**TASK TO COMPLETE**
Print exactly the lines below between the line holding "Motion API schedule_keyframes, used" and the line holding "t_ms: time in", inclusive, and nothing more.

Recorded data
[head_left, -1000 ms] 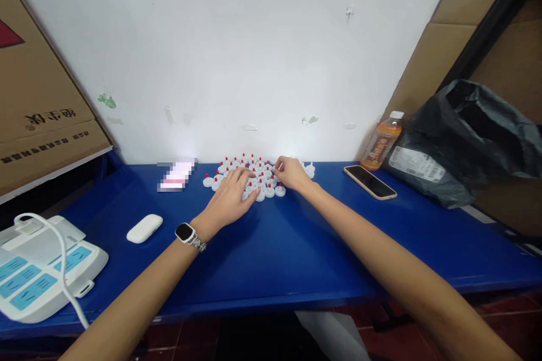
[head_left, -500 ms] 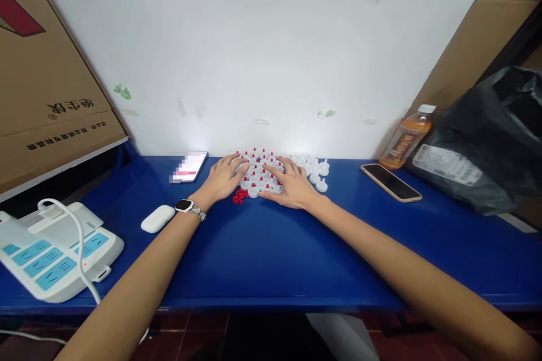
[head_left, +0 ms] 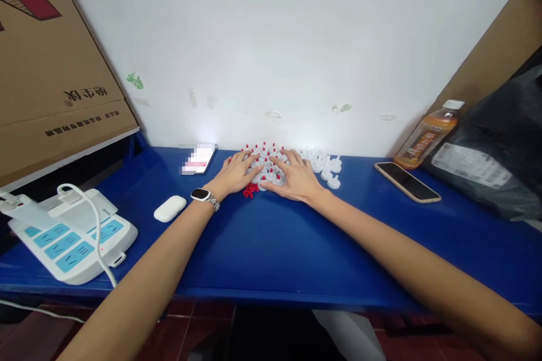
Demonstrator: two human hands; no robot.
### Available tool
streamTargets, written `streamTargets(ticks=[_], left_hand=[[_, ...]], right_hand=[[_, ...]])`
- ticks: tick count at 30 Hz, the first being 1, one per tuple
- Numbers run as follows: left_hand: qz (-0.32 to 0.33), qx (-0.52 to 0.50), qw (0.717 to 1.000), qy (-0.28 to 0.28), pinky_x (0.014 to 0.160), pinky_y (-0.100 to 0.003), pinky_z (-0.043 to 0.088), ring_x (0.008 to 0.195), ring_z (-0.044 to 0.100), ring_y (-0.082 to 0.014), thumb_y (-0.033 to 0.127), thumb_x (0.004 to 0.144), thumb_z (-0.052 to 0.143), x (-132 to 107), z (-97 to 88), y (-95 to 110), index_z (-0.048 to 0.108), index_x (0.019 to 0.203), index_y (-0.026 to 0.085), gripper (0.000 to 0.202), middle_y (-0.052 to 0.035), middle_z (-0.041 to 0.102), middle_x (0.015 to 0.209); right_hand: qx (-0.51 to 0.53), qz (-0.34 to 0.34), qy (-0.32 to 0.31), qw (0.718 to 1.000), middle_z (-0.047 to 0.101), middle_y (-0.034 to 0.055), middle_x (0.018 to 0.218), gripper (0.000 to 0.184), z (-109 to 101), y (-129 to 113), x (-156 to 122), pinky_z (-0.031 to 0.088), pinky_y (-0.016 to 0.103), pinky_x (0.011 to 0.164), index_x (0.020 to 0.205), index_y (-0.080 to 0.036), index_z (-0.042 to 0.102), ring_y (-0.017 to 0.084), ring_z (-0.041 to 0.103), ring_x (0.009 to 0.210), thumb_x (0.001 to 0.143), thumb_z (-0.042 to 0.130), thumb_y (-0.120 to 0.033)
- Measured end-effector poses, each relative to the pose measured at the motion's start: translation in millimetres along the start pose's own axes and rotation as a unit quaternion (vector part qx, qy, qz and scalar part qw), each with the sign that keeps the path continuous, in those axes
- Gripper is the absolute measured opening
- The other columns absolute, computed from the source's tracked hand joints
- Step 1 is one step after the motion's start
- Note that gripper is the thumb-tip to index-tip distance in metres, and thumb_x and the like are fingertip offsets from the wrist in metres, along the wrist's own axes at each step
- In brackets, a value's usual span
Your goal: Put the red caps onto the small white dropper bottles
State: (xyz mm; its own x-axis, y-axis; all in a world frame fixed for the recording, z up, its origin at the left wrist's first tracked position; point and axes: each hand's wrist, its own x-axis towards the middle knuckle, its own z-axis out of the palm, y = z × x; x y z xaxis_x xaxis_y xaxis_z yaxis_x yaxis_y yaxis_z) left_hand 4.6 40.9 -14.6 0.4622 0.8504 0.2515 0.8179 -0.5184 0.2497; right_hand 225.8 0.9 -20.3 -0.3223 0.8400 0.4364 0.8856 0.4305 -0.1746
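A cluster of white round nozzle caps with red tips [head_left: 271,171] stands upright near the wall, between my hands. My left hand [head_left: 237,172] lies along the cluster's left side, fingers spread and touching its edge. On the right side, my right hand [head_left: 297,177] is spread too, with its thumb at the front and its fingers over the caps. Small loose red tips [head_left: 250,190] lie in a little heap in front of my left thumb. Beyond my right hand are several white nozzle caps without red tips [head_left: 328,164]. Parts of the cluster are hidden under my fingers.
On the blue table [head_left: 262,254], a phone [head_left: 201,159], a white earbud case [head_left: 170,208] and a power strip [head_left: 71,237] lie to the left. At right are another phone [head_left: 407,181], an orange drink bottle [head_left: 429,135] and a black plastic parcel [head_left: 495,146].
The camera view has shifted, so everything sits a little farther right. Both hands remain spread around the cluster, which appears slightly more tightly framed between them.
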Motion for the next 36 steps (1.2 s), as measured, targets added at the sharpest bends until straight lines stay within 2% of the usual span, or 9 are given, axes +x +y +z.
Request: streamTargets(ticks=[7,13,17,20,28,32,36], left_hand=[[0.003,-0.001,1.0,0.006,0.116,-0.061,0.028,0.144,0.037,-0.0331,0.058,0.102,0.024,7.9,-0.9,-1.7,0.044,0.149,0.028,0.059,-0.0133,0.043,0.153],[0.023,0.038,0.999,0.026,0.109,-0.056,0.037,0.136,0.044,-0.0327,0.053,0.103,0.027,16.9,-0.7,-9.0,0.046,0.146,0.024,0.055,-0.0157,0.049,0.144],[0.026,0.054,0.997,0.053,0.107,-0.053,0.039,0.133,0.046,-0.0326,0.051,0.103,0.031,17.5,2.6,-14.6,0.046,0.145,0.022,0.054,-0.0168,0.048,0.142],[0.013,0.069,0.995,0.065,0.108,-0.052,0.038,0.134,0.045,-0.0319,0.049,0.103,0.031,15.8,3.2,-20.0,0.046,0.146,0.021,0.052,-0.0167,0.045,0.146],[-0.015,0.12,0.991,0.064,0.113,-0.055,0.033,0.142,0.039,-0.0322,0.042,0.102,0.037,6.3,-1.9,-31.2,0.045,0.148,0.022,0.052,-0.0158,0.046,0.151],[-0.03,0.133,0.986,0.096,0.117,-0.058,0.028,0.145,0.036,-0.0328,0.041,0.101,0.037,1.1,-5.0,-30.4,0.049,0.146,0.021,0.05,-0.0153,0.039,0.157],[-0.005,0.13,0.986,0.101,0.121,-0.059,0.02,0.148,0.032,-0.0308,0.043,0.103,0.033,-1.4,-3.7,-21.1,0.048,0.147,0.023,0.051,-0.0113,0.037,0.16]], right_hand=[[-0.02,0.003,-0.015,1.0,0.042,0.0146,0.154,0.066,4.3,-2.0,13.4,0.035,0.063,0.105,0.144,-0.033,0.055,0.042,0.032,0.142,0.09,0.049,-0.071],[-0.018,0.008,-0.006,1.0,0.044,0.0157,0.151,0.065,16.4,6.0,31.8,0.036,0.062,0.103,0.141,-0.031,0.058,0.041,0.037,0.138,0.092,0.043,-0.071],[-0.028,0.01,-0.005,1.0,0.044,0.0155,0.151,0.065,23.3,5.0,44.9,0.032,0.063,0.107,0.14,-0.03,0.059,0.04,0.038,0.138,0.093,0.042,-0.072],[-0.035,-0.001,-0.005,0.999,0.045,0.0153,0.15,0.064,28.0,1.7,52.4,0.032,0.065,0.106,0.137,-0.03,0.06,0.038,0.039,0.137,0.094,0.04,-0.071],[-0.007,-0.02,0.016,1.0,0.049,0.016,0.146,0.066,43.0,-9.8,65.1,0.036,0.057,0.105,0.139,-0.026,0.059,0.035,0.041,0.136,0.094,0.039,-0.071],[0.006,-0.019,0.04,0.999,0.051,0.0157,0.145,0.063,45.3,-16.1,68.9,0.027,0.058,0.112,0.141,-0.024,0.057,0.033,0.042,0.136,0.097,0.038,-0.066],[0.002,0.006,0.065,0.998,0.045,0.0135,0.152,0.063,45.7,-14.5,65.7,0.018,0.062,0.116,0.144,-0.026,0.054,0.036,0.033,0.143,0.097,0.039,-0.066]])
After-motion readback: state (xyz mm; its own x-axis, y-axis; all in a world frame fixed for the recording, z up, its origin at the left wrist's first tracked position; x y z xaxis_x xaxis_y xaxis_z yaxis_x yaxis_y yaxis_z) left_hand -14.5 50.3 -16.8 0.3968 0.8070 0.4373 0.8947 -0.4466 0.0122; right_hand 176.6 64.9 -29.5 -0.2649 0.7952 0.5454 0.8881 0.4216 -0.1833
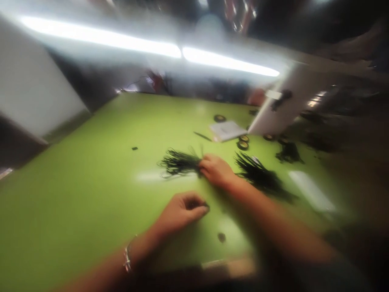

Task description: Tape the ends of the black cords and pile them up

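Note:
On the green tabletop (100,194) lies a bundle of thin black looped cords (179,163), its loops fanned out to the left. My right hand (216,169) is closed at the bundle's right end, fingertips pinched on the cords. Nearer to me, my left hand (185,210) hovers low with thumb and forefinger pressed together. A tiny dark thing shows at those fingertips, too small and blurred to name. Just right of my right hand, a second, thicker bundle of black cords (261,172) rests on the table, partly behind my forearm.
Toward the back are a white pad (228,130), a dark pen (202,136) and several rolls of black tape (242,144). A white upright panel (279,105) stands at right, near a dark tangle (289,152). Small dark pieces (134,148) lie about. Lit tubes (103,37) hang above.

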Demonstrator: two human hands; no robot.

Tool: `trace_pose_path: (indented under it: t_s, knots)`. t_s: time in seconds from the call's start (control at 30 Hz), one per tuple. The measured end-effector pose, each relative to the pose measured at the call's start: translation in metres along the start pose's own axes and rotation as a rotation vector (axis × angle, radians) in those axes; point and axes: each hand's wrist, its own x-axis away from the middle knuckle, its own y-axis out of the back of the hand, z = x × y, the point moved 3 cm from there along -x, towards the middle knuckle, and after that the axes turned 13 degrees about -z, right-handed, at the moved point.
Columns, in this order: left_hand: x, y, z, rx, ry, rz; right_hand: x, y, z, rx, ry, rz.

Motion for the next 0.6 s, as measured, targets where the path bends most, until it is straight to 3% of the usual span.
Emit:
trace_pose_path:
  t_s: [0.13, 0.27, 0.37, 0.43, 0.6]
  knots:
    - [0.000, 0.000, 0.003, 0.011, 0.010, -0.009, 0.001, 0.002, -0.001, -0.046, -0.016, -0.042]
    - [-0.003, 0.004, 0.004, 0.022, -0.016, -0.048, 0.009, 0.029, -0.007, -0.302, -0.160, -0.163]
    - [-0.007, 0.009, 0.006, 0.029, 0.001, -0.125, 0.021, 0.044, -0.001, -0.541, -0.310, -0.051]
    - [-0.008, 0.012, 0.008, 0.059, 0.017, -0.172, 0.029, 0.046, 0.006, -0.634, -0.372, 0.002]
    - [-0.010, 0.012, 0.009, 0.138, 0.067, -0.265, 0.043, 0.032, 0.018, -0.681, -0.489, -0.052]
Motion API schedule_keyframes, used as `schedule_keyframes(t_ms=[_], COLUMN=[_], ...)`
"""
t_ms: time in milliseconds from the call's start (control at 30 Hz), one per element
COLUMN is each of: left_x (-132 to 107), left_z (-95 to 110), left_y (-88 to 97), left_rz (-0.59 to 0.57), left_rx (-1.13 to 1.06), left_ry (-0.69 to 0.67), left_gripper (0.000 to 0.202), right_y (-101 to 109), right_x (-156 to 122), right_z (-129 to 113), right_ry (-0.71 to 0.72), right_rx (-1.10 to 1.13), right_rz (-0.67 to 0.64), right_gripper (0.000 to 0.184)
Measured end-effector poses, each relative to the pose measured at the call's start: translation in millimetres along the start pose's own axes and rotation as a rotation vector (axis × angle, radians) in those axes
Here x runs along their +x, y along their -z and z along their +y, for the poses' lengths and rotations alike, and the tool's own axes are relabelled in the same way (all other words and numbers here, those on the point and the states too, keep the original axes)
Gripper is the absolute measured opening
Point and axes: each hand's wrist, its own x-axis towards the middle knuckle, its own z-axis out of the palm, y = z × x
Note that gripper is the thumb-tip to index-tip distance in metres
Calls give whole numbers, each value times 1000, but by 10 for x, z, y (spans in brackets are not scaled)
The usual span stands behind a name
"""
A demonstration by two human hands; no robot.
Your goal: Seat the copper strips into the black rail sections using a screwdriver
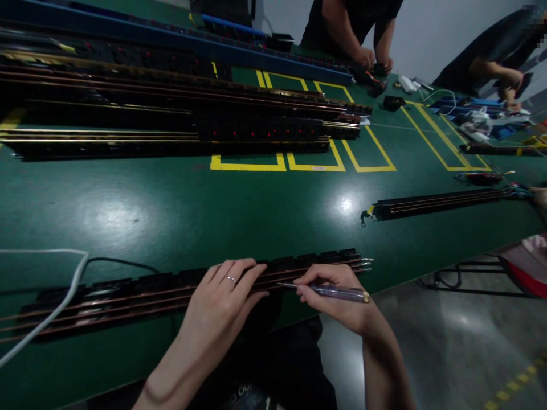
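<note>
A long black strip with copper rods (141, 300) lies along the near edge of the green table. My left hand (226, 290), with a ring on one finger, closes over the strip's middle, fingers on the far side and thumb on the near side. A small screwdriver (337, 292) with a translucent handle and gold end cap is held in my right hand (331, 282). Its thin shaft points left, the tip close to the copper rods just right of my left hand. Whether the tip touches anything cannot be made out. Bare silvery rod ends stick out at the strip's right end.
Several similar black strips (265, 130) lie stacked across the back left. Another strip (436, 204) with wires lies at right. A white cable (70, 290) crosses the near strip's left part. Two people (352, 28) work at the far side. Yellow tape (314, 168) marks the green table (179, 210).
</note>
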Motion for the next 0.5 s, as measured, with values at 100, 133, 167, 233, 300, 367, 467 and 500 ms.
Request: schedule_keyframes(t_ms=[100,133,167,233,300,367,467,500], left_x=[-74,-82,-79,-45,14,68,84,68], left_z=[-91,-102,-98,-49,30,97,101,75], left_y=[124,145,149,109,35,-28,-38,-20], left_rz=[-36,-49,-55,-50,-26,-8,7,8], left_rx=[26,38,52,75,91,99,126,140], left_ry=[39,50,55,27,-15,-33,-11,-7], left_gripper=[37,38,39,44,48,46,40,40], right_y=[22,12,-4,-41,-66,-61,16,57], right_x=[-18,-15,-9,9,23,21,-16,-33], right_z=[29,25,16,-11,-31,-28,36,70], right_ry=[-9,-4,3,27,48,53,26,16], right_rx=[46,59,63,50,28,12,13,17], right_rz=[-18,-24,-25,-26,-26,-28,-6,8], right_gripper=[19,19,19,17,16,17,20,20])
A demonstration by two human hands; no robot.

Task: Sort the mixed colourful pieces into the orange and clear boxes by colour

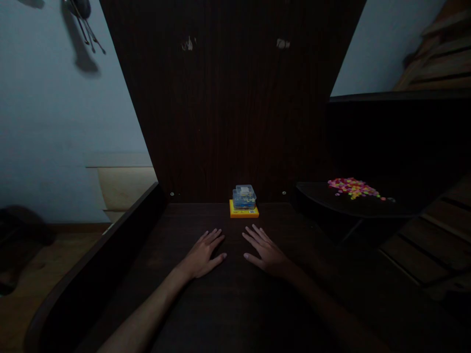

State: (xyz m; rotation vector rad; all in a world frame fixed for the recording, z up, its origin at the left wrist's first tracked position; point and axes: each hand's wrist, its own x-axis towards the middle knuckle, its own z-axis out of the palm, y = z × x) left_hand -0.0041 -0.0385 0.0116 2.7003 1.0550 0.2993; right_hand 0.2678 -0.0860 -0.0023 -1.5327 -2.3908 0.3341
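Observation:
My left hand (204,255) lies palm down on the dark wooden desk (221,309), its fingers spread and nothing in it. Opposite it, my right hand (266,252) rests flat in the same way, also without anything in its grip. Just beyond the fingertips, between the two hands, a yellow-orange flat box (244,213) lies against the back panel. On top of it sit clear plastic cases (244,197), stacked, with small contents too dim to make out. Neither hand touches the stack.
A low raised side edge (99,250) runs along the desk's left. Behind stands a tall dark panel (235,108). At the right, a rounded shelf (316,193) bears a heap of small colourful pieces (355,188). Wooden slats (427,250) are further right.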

**TASK ANSWER**
Motion API schedule_keyframes, used as `schedule_keyframes(t_ms=[_], COLUMN=[_], ...)`
"""
t_ms: time in milliseconds from the call's start (control at 30 Hz), one per element

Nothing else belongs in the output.